Willard’s eye narrowed behind the tiny black sights.

Kurt felt his heart skip beats. He leapt sideways out of the chair, offering Willard the least amount of target area. He tried to flip the chair over on him as he went, but the chair only landed on its side. Dead meat, he thought. Quack, quack, I’m a sitting duck.

At this point, Kurt expected to die.

A sharp white flare blossomed to his left, like a flashbulb, not quite synchronized with the rifle shot which then ripped a seam through the room’s graven silence. Kurt hit the floor and rolled, shoved by a violent explosion of adrenaline. Chaotically, he scampered to the corner, not knowing what had happened, but when he peered around the desk, he saw Willard on the floor cringing in pain. The pistol lay in the opposite corner; it had been shot out of Willard’s hand.

Kurt drew in a parched breath, and he reached over and reclaimed his revolver from Willard’s pocket. “Good shooting, Vicky,” he said, but then realized it couldn’t have been Vicky who’d fired the shot; he’d heard a rifle, not a shotgun.

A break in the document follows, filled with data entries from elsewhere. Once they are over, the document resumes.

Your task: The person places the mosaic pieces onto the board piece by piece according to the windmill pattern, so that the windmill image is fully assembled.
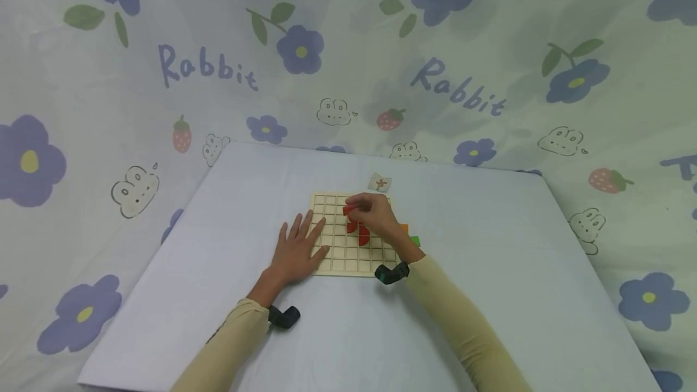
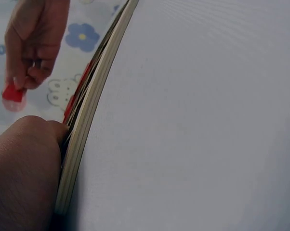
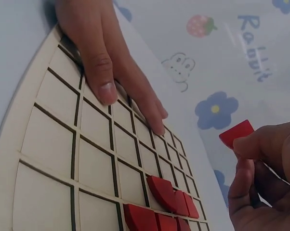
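Observation:
A pale wooden grid board lies on the white table. My left hand rests on its left edge with the fingers spread, and the fingertips reach over the nearest cells. Between thumb and fingers my right hand pinches a small red block, raised above the board's far part. One side of that block looks curved in the left wrist view. Several red blocks with curved or straight sides sit in the grid cells below the right hand. Part of the board's right side is hidden under the right hand and forearm.
A small printed card with a red figure lies just beyond the board's far edge. Orange and green pieces show at the board's right side, partly behind the right wrist. A patterned cloth hangs behind the table.

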A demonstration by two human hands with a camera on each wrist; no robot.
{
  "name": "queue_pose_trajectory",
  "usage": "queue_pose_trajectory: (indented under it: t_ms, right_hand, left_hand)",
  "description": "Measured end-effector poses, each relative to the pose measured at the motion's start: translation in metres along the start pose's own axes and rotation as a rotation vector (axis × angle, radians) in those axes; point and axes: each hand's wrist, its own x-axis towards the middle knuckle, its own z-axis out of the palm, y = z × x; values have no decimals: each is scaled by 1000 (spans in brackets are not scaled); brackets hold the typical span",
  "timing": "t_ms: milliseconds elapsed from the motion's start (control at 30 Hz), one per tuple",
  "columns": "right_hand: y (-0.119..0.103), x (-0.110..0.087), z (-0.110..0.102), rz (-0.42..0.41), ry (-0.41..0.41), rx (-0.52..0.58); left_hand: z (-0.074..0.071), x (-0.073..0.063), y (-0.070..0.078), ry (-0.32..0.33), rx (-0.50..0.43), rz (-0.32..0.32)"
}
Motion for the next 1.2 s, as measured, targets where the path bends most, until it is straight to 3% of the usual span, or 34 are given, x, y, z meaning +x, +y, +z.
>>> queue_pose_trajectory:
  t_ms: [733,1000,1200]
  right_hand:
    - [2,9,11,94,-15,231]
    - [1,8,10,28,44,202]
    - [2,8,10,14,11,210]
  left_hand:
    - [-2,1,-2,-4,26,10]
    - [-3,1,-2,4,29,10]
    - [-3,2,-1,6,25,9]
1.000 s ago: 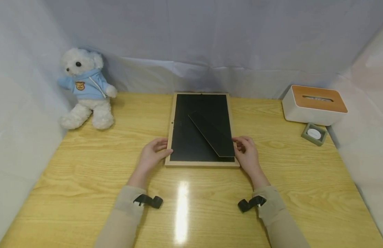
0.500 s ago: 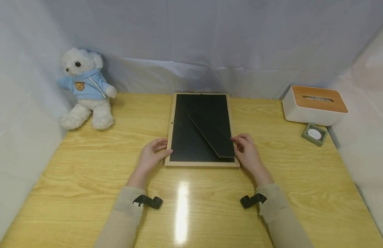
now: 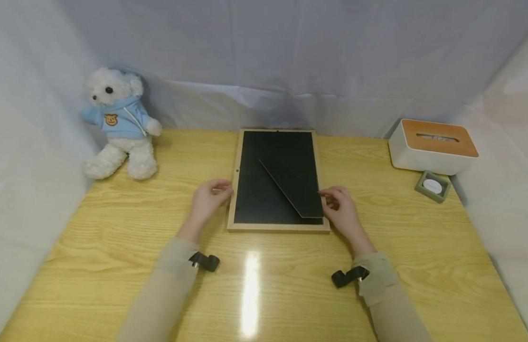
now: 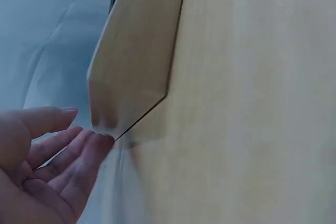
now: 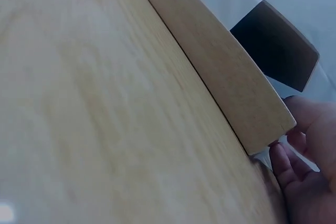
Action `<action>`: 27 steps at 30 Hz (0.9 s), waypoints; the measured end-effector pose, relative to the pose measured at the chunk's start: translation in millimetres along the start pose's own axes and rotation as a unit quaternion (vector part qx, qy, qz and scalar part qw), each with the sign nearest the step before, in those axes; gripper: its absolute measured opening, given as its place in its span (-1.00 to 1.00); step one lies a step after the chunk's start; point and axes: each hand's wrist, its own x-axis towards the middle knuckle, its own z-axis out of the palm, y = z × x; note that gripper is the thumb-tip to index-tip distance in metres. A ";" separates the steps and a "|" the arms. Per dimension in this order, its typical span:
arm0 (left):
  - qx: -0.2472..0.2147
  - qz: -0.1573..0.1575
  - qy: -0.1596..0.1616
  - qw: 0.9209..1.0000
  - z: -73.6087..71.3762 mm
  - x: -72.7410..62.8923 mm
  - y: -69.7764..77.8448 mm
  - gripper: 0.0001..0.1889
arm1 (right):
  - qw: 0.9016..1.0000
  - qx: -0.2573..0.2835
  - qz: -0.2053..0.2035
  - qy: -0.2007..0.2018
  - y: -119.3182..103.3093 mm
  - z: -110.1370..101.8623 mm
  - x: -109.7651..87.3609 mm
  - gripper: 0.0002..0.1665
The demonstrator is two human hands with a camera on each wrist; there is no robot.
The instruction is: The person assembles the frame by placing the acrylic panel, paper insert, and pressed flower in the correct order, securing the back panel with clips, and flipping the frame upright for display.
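Note:
A picture frame (image 3: pixel 278 227) with a light wooden border and black back lies face down on the table. Its black stand leg (image 3: pixel 291 187) slants across the back, tilted up from it in the right wrist view. My left hand (image 3: pixel 207 199) is beside the frame's left edge, fingertips right at the wood. In the left wrist view the left thumb (image 4: pixel 50 119) is apart from the frame and the fingers. My right hand (image 3: pixel 342 209) pinches the frame's right edge near the lower corner, close by the leg's wide end; its thumb tip is partly hidden.
A white plush toy (image 3: pixel 118 123) in a blue hoodie sits at the back left. At the back right stand a white tissue box (image 3: pixel 426 156) with an orange-brown lid and a small green square dish (image 3: pixel 432 186) holding a white oval piece. Pale cloth (image 3: pixel 264 57) hangs behind.
My left hand has let go of the frame's left edge and moved slightly up and outward along it. The right hand shifted a little at the right edge; the frame stays in place.

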 end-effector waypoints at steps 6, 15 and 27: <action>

Kurt and Willard looked up at the same time. In the study entrance, a figure stood just out of the light, warped through a shift of smoke and settling dust.

“Who the hell are you?” Kurt blurted.

Willard squinted ahead myopically. Blood eddied from his hand, but he seemed not to notice.

The figure then stepped dreamily into the light, a long, black rifle propped on one hip. “Good evening, Colonel Willard,” the figure said.

“My God,” Willard croaked.

Amazedly Kurt remembered the figure as the man he’d met at the Anvil. John, he thought his name was. The man with the scarred face.